_YOUR ASSIGNMENT:_
Return each line of the data that follows exactly as it reads.

━━━━━━━━

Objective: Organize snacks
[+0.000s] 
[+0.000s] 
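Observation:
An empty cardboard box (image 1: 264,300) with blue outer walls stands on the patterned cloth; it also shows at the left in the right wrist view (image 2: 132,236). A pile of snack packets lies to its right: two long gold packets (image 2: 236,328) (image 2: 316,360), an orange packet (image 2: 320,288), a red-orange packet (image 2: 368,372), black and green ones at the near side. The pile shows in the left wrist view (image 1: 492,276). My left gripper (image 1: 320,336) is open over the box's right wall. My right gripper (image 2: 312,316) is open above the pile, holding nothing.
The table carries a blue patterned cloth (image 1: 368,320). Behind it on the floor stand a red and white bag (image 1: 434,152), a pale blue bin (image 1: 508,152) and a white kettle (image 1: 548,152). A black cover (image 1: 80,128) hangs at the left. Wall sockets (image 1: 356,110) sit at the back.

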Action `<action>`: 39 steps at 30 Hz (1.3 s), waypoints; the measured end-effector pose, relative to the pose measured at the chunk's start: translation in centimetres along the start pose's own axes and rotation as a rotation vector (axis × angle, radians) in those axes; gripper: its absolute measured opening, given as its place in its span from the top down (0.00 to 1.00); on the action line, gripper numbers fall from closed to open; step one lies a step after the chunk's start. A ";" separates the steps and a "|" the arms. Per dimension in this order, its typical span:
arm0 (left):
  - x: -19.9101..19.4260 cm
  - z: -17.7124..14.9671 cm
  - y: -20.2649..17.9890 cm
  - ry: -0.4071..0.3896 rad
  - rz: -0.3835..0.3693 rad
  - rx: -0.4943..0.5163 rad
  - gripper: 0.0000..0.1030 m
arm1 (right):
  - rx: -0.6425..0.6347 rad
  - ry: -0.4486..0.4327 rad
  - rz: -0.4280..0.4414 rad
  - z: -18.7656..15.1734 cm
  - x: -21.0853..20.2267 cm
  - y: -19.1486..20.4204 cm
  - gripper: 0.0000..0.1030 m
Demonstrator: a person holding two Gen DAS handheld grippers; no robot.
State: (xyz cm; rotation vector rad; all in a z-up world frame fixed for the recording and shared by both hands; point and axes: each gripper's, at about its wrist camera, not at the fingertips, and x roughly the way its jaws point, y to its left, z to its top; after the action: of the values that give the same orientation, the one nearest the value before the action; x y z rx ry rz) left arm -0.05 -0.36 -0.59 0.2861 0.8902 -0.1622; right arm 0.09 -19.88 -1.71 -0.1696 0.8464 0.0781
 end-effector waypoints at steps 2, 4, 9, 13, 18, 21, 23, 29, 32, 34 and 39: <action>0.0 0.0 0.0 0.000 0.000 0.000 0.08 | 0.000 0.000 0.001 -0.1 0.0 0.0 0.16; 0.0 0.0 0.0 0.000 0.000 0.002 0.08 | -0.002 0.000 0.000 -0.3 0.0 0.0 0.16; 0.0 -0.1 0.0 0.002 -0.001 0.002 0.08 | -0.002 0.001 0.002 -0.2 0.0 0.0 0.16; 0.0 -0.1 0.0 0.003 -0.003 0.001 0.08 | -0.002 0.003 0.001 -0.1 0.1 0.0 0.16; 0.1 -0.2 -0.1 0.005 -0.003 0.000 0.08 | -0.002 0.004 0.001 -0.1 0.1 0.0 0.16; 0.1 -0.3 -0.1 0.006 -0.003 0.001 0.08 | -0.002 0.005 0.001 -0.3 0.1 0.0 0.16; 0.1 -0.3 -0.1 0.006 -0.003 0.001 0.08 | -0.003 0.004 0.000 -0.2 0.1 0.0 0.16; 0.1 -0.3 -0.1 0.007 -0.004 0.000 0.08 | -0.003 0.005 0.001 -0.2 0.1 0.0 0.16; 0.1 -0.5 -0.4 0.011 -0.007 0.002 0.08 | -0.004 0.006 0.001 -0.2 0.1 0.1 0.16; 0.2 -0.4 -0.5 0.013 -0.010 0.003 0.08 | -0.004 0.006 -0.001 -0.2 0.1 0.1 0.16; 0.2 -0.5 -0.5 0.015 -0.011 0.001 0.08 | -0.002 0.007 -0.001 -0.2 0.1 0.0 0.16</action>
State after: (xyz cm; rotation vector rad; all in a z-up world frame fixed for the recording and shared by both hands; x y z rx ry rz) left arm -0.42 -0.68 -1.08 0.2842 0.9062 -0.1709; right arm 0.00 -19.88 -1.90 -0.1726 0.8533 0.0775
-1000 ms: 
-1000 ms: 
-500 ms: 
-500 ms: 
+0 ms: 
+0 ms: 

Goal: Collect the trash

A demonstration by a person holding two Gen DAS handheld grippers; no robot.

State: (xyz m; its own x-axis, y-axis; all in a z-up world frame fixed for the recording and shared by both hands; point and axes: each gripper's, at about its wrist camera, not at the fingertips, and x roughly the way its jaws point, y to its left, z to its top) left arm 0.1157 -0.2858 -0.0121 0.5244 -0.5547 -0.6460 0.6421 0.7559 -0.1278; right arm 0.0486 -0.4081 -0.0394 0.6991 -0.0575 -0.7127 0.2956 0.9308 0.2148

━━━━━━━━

_ANSWER TO THIS EXERCISE:_
Objective: Organize snacks
[+0.000s] 
[+0.000s] 
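Observation:
An empty cardboard box (image 1: 264,300) with blue outer walls stands on the patterned cloth; it also shows at the left in the right wrist view (image 2: 132,236). A pile of snack packets lies to its right: two long gold packets (image 2: 236,328) (image 2: 316,360), an orange packet (image 2: 320,288), a red-orange packet (image 2: 368,372), black and green ones at the near side. The pile shows in the left wrist view (image 1: 492,276). My left gripper (image 1: 320,336) is open over the box's right wall. My right gripper (image 2: 312,316) is open above the pile, holding nothing.
The table carries a blue patterned cloth (image 1: 368,320). Behind it on the floor stand a red and white bag (image 1: 434,152), a pale blue bin (image 1: 508,152) and a white kettle (image 1: 548,152). A black cover (image 1: 80,128) hangs at the left. Wall sockets (image 1: 356,110) sit at the back.
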
Action `<action>`: 39 steps at 30 Hz (1.3 s), waypoints; the measured end-effector pose, relative to the pose measured at the chunk's start: translation in centimetres along the start pose's own axes and rotation as a rotation vector (axis × angle, radians) in those axes; gripper: its absolute measured opening, given as its place in its span from the top down (0.00 to 1.00); on the action line, gripper numbers fall from closed to open; step one lies a step after the chunk's start. A ";" separates the steps and a "|" the arms. Per dimension in this order, its typical span:
arm0 (left):
  - x: -19.9101..19.4260 cm
  - z: -17.7124..14.9671 cm
  - y: -20.2649..17.9890 cm
  - ry: -0.4071..0.3896 rad
  - rz: -0.3835..0.3693 rad
  - rx: -0.4943..0.5163 rad
  - gripper: 0.0000..0.1030 m
arm1 (right):
  - rx: -0.6425..0.6347 rad
  - ry: -0.4486..0.4327 rad
  - rz: -0.4280..0.4414 rad
  - z: -18.7656..15.1734 cm
  - x: -21.0853..20.2267 cm
  - y: -19.1486..20.4204 cm
  - gripper: 0.0000..0.1030 m
Demonstrator: a person holding two Gen DAS handheld grippers; no robot.
State: (xyz cm; rotation vector rad; all in a z-up world frame fixed for the recording and shared by both hands; point and axes: each gripper's, at about its wrist camera, not at the fingertips, and x roughly the way its jaws point, y to its left, z to its top; after the action: of the values that give the same orientation, the one nearest the value before the action; x y z rx ry rz) left arm -0.05 -0.36 -0.59 0.2861 0.8902 -0.1622; right arm 0.09 -19.88 -1.71 -0.1696 0.8464 0.0781
 end-effector waypoints at steps 2, 4, 9, 13, 18, 21, 23, 29, 32, 34 and 39: <action>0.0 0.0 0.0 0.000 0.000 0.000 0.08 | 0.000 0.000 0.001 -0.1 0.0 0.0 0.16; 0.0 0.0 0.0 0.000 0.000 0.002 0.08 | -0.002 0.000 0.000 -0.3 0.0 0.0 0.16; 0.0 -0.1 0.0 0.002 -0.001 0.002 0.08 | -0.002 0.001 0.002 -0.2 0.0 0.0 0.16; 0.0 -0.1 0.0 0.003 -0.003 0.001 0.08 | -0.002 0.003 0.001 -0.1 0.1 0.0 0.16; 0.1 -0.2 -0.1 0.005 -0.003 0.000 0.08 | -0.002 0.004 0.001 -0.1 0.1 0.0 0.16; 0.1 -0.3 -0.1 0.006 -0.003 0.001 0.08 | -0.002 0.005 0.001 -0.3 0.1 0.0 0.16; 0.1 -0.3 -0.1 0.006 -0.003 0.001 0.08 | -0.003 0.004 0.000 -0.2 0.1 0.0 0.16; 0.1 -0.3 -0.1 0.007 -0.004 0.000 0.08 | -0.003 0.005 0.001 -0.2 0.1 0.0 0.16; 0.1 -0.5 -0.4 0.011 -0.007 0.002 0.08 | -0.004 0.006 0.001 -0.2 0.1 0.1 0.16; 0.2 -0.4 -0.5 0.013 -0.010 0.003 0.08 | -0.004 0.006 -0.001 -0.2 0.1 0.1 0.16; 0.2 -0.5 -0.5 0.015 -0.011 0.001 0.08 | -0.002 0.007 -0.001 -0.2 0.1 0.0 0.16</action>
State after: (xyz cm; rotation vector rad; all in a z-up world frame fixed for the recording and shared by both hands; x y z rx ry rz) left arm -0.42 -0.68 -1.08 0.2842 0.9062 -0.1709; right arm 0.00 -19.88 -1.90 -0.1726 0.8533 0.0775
-1000 ms: 
-1000 ms: 
-500 ms: 
-500 ms: 
+0 ms: 
+0 ms: 

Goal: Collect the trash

A demonstration by a person holding two Gen DAS handheld grippers; no robot.

State: (xyz m; its own x-axis, y-axis; all in a z-up world frame fixed for the recording and shared by both hands; point and axes: each gripper's, at about its wrist camera, not at the fingertips, and x roughly the way its jaws point, y to its left, z to its top) left arm 0.1157 -0.2858 -0.0121 0.5244 -0.5547 -0.6460 0.6421 0.7559 -0.1278; right arm 0.0486 -0.4081 -0.0394 0.6991 -0.0575 -0.7127 0.2956 0.9308 0.2148

The complete answer has been given.